Problem description: Line by line, copy the material below exactly as given.

==== Listed entries

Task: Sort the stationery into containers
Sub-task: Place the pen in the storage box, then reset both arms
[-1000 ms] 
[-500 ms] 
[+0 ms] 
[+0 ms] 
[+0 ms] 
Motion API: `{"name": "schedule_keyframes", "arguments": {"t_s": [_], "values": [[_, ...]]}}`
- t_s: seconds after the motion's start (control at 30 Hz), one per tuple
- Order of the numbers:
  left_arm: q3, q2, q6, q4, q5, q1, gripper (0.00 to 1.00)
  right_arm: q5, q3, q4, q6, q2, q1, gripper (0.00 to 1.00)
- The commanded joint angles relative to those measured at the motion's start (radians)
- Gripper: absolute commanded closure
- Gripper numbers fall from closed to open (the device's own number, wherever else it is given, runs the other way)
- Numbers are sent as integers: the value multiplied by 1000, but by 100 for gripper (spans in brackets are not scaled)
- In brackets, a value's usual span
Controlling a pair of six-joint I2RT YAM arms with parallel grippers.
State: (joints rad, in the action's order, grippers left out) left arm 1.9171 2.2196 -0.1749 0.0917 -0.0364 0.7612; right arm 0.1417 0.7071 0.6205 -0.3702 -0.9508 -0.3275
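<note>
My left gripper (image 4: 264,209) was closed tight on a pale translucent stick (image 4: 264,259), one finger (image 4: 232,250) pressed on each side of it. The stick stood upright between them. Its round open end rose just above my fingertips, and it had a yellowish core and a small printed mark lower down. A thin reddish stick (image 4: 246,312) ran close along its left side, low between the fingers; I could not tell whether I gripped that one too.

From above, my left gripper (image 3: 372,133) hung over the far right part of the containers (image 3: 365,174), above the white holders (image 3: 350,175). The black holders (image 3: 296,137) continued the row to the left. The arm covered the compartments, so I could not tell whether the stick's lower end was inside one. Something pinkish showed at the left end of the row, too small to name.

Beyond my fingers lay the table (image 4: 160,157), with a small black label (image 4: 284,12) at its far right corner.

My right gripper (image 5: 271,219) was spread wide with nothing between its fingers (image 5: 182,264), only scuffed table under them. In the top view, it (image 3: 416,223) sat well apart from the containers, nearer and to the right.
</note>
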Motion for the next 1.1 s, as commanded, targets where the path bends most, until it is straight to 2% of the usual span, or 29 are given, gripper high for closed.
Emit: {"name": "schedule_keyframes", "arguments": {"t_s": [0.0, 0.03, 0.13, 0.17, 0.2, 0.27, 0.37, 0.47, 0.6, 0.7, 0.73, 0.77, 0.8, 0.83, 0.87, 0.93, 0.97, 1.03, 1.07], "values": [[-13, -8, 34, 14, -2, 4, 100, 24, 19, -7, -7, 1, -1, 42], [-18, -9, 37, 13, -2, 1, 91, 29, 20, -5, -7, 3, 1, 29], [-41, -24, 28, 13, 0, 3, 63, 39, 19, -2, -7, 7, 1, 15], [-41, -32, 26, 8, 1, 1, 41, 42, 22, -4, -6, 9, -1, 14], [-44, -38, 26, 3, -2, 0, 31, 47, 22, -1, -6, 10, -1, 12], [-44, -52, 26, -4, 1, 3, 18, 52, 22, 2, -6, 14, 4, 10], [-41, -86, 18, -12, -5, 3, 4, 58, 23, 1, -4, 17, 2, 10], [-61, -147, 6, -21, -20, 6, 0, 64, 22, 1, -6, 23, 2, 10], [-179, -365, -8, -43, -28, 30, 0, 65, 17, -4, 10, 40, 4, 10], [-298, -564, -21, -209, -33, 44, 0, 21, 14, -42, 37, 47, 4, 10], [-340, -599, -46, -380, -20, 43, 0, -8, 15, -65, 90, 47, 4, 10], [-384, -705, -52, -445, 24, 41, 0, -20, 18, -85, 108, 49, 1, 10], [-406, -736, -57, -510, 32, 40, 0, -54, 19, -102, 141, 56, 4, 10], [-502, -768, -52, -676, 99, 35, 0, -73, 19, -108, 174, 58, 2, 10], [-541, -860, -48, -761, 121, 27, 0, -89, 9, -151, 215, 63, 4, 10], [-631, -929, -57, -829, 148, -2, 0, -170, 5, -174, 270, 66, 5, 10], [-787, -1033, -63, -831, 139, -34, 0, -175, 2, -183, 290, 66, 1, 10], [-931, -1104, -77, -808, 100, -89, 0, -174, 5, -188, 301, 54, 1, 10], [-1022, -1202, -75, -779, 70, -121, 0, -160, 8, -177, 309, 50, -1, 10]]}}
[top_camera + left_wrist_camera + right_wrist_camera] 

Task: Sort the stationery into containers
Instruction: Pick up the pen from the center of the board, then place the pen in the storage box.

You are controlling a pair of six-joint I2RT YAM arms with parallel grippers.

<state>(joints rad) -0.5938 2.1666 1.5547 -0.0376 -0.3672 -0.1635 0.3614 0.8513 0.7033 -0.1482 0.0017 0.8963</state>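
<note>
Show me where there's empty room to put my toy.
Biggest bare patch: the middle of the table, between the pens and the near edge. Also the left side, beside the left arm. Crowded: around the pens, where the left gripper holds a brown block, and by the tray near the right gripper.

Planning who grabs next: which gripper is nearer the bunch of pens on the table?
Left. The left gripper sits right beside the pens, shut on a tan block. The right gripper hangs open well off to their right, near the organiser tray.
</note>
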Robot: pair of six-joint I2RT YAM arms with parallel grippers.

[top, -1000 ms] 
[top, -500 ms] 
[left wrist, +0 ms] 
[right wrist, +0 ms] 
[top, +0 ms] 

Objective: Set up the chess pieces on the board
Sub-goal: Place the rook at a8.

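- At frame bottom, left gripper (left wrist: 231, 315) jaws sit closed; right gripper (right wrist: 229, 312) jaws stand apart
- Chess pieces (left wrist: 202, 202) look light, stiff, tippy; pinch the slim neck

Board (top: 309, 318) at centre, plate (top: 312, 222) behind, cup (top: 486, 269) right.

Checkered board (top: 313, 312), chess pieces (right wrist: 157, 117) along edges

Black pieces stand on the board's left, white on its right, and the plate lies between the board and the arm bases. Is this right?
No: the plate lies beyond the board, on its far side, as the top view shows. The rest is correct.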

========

Response to this task:
Task: Sort the stationery into containers
Sub-task: Place the pen in the storage box, then reset both arms
[-1000 ms] 
[-500 ms] 
[+0 ms] 
[+0 ms] 
[+0 ms] 
Motion API: `{"name": "schedule_keyframes", "arguments": {"t_s": [_], "values": [[_, ...]]}}`
- t_s: seconds after the motion's start (control at 30 Hz), one per tuple
- Order of the numbers:
  left_arm: q3, q2, q6, q4, q5, q1, gripper (0.00 to 1.00)
  right_arm: q5, q3, q4, q6, q2, q1, gripper (0.00 to 1.00)
- The commanded joint angles relative to those measured at the motion's start (radians)
- Gripper: absolute commanded closure
- Gripper numbers fall from closed to open (the device's own number, wherever else it is given, runs the other way)
- Numbers are sent as integers: the value multiplied by 1000, but by 100 for gripper (spans in brackets are not scaled)
- In brackets, a value's usual span
Controlling a pair of six-joint I2RT YAM arms with parallel grippers.
State: (joints rad, in the action's order, grippers left out) left arm 1.9171 2.2196 -0.1749 0.0917 -0.0364 0.7612; right arm 0.1417 0.7071 0.6205 -0.3702 -0.9508 -0.3275
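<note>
My left gripper (image 4: 264,209) was closed tight on a pale translucent stick (image 4: 264,259), one finger (image 4: 232,250) pressed on each side of it. The stick stood upright between them. Its round open end rose just above my fingertips, and it had a yellowish core and a small printed mark lower down. A thin reddish stick (image 4: 246,312) ran close along its left side, low between the fingers; I could not tell whether I gripped that one too.

From above, my left gripper (image 3: 372,133) hung over the far right part of the containers (image 3: 365,174), above the white holders (image 3: 350,175). The black holders (image 3: 296,137) continued the row to the left. The arm covered the compartments, so I could not tell whether the stick's lower end was inside one. Something pinkish showed at the left end of the row, too small to name.

Beyond my fingers lay the table (image 4: 160,157), with a small black label (image 4: 284,12) at its far right corner.

My right gripper (image 5: 271,219) was spread wide with nothing between its fingers (image 5: 182,264), only scuffed table under them. In the top view, it (image 3: 416,223) sat well apart from the containers, nearer and to the right.
</note>
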Motion for the next 1.1 s, as commanded, targets where the path bends most, until it is straight to 2% of the usual span, or 29 are given, gripper high for closed.
Emit: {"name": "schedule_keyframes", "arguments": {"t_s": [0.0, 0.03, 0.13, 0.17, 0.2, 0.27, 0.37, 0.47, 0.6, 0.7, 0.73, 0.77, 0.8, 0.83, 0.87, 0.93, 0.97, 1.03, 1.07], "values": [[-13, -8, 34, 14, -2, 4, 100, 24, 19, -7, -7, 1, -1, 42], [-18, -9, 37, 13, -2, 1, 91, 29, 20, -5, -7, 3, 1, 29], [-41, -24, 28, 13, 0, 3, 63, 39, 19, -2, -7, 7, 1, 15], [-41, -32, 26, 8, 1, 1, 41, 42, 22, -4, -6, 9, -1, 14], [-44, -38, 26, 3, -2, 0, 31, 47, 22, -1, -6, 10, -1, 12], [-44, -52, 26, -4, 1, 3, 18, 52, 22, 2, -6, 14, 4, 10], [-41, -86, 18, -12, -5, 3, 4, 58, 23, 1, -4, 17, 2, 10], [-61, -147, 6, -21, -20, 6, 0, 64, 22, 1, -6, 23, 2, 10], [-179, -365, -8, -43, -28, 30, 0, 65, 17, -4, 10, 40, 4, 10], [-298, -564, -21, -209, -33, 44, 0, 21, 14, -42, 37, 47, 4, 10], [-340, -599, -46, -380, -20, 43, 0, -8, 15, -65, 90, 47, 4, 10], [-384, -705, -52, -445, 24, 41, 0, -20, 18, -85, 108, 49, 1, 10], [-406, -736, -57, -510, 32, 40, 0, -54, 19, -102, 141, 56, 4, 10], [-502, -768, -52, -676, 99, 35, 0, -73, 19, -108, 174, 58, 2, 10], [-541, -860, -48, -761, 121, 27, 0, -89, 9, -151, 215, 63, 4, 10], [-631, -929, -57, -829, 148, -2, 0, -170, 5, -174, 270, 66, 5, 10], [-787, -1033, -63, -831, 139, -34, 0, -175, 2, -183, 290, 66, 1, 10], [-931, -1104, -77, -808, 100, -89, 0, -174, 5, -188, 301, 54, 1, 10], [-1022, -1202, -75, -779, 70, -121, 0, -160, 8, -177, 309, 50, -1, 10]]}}
[top_camera + left_wrist_camera + right_wrist_camera] 

Task: Sort the stationery into containers
Instruction: Pick up the pen from the center of the board, then place the pen in the storage box.

You are controlling a pair of six-joint I2RT YAM arms with parallel grippers.

<state>(joints rad) -0.5938 2.1666 1.5547 -0.0376 -0.3672 -0.1635 0.3614 0.8513 0.7033 -0.1482 0.0017 0.8963</state>
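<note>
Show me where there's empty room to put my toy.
Biggest bare patch: the middle of the table, between the pens and the near edge. Also the left side, beside the left arm. Crowded: around the pens, where the left gripper holds a brown block, and by the tray near the right gripper.

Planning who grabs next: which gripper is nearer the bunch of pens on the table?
Left. The left gripper sits right beside the pens, shut on a tan block. The right gripper hangs open well off to their right, near the organiser tray.
</note>
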Robot: pair of six-joint I2RT YAM arms with parallel grippers.

[top, -1000 ms] 
[top, -500 ms] 
[left wrist, +0 ms] 
[right wrist, +0 ms] 
[top, +0 ms] 

Objective: Set up the chess pieces on the board
Sub-goal: Place the rook at a8.

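- At frame bottom, left gripper (left wrist: 231, 315) jaws sit closed; right gripper (right wrist: 229, 312) jaws stand apart
- Chess pieces (left wrist: 202, 202) look light, stiff, tippy; pinch the slim neck

Board (top: 309, 318) at centre, plate (top: 312, 222) behind, cup (top: 486, 269) right.

Checkered board (top: 313, 312), chess pieces (right wrist: 157, 117) along edges

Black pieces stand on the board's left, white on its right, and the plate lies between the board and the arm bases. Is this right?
No: the plate lies beyond the board, on its far side, as the top view shows. The rest is correct.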

What this exercise needed has been supplied.